Je suis bailli, et j’ai les droits du maître :
C’est devant moi qu’il faudra comparaître.
Consolez-vous, sachez que vous aurez
Affaire à moi quand vous vous marierez.
COLETTE.
J’aimerais mieux le reste de ma vie
Demeurer fille.
LE BAILLI.
Oh ! je vous en défie (2).
1 – Dans la première esquisse le bailli demandait plus nettement à Colette si elle était grosse. « J’ai trouvé, moi qui suis très pudibond, écrivait Voltaire, que les jeunes demoiselles que leurs prudentes mères mènent à la comédie pourraient rougir… Je prierai mon Dijonnais d’adoucir l’interrogatoire. » Mais il disait aussi : « Je voudrais qu’il y eût un peu plus de ces honnêtes libertés que le sujet comporte, et que les dames aiment beaucoup, quoi qu’elles en disent. » (G.A.)
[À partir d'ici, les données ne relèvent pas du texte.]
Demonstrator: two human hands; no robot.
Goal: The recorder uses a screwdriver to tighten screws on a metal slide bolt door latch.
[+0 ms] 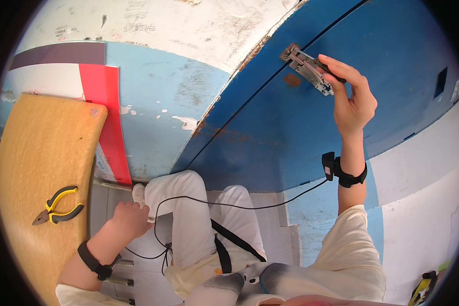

2 – Quand on joua cette pièce à Ferney : « Croiriez-vous, écrivait Voltaire à d’Argental, que mademoiselle Corneille a enlevé tous les suffrages ? Comme elle est naturelle, vive, gaie ! comme elle était maîtresse du théâtre, tapant du pied quand on la sifflait mal à propos ! Il y a un endroit où le public l’a forcée de répéter. J’ai fait le bailli, et, ne vous déplaise, à faire pouffer de rire. » (G.A.)